Le tandem de la diplomatie est pressentie tout aussi efficace que l’équipe de l’économie. Avec Naha Mint Mouknass comme ministre, nous avons Ikebrou Ould Mohamed comme ministre délégué chargé du Maghreb Arabe. Conseiller des affaires étrangères, il fait partie des rares diplomates qui ont été réellement formés pour ce métier. Il a accumulé, depuis sa sortie de l’ENA, une expérience qui l’a mené dans plusieurs pays, notamment le Maroc, la Côte d’Ivoire, la Tunisie, les Emirats, puis des postes au ministère à Nouakchott. Il a été pendant toute la transition directeur de cabinet du ministère dont il hérite.

La grande faiblesse de ce gouvernement restera le domaine de l’éducation. Sans verser dans la polémique autour des compétences, il faut dire que l’éducation est une chose trop sérieuse pour être confiée à des novices.

Telles sont entre autres figures de la nouvelle équipe gouvernementale issue de l’élection présidentielle 2009. Pas de membres de l’opposition. Aucun des anciens adversaires du nouveau président ne sera représenté même si certains d’entre eux ont caressé l’espoir de se voir inviter dans le navire.

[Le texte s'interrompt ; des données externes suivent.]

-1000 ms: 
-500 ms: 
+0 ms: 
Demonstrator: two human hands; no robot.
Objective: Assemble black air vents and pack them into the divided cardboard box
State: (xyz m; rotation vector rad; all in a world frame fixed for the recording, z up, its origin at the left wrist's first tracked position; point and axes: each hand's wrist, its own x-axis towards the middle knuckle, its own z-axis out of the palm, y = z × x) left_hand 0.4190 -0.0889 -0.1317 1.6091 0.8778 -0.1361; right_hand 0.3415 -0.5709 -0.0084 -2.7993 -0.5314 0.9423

Comme s’il fallait convaincre que c’est la rectification quoi continue, Ould Abdel Aziz n’a finalement associé que ceux qui ont travaillé d’une manière ou d’une autre pour son ascension.


Apparemment les membres de cette équipe ne sont pas connus pour leur poids social. Au regard de leurs diplômes et leur relative jeunesse, ils peuvent bien incarner le changement et même la rupture si tant est que pour bien faire il faut écarter ce que l’on appelle généralement la vieille garde. Ils sont déjà une rupture avec justement cette vieille garde. Et c’est tant mieux.


Kissima (avec Oumère)
La Tribune n°465, du lundi 17 août 2009


© La Tribune - Août 2009

1 commentaire:

  1. Espérons que ce gouvernement fera exception de leurs prédecesseurs comrrompus. Les mauritaniens comptent beaucoup sur Aziz pour un changement radical. En nommant Kane Ousmane aux Finances, il a fait le bon choix, notre argent sera dans de bonnes mains.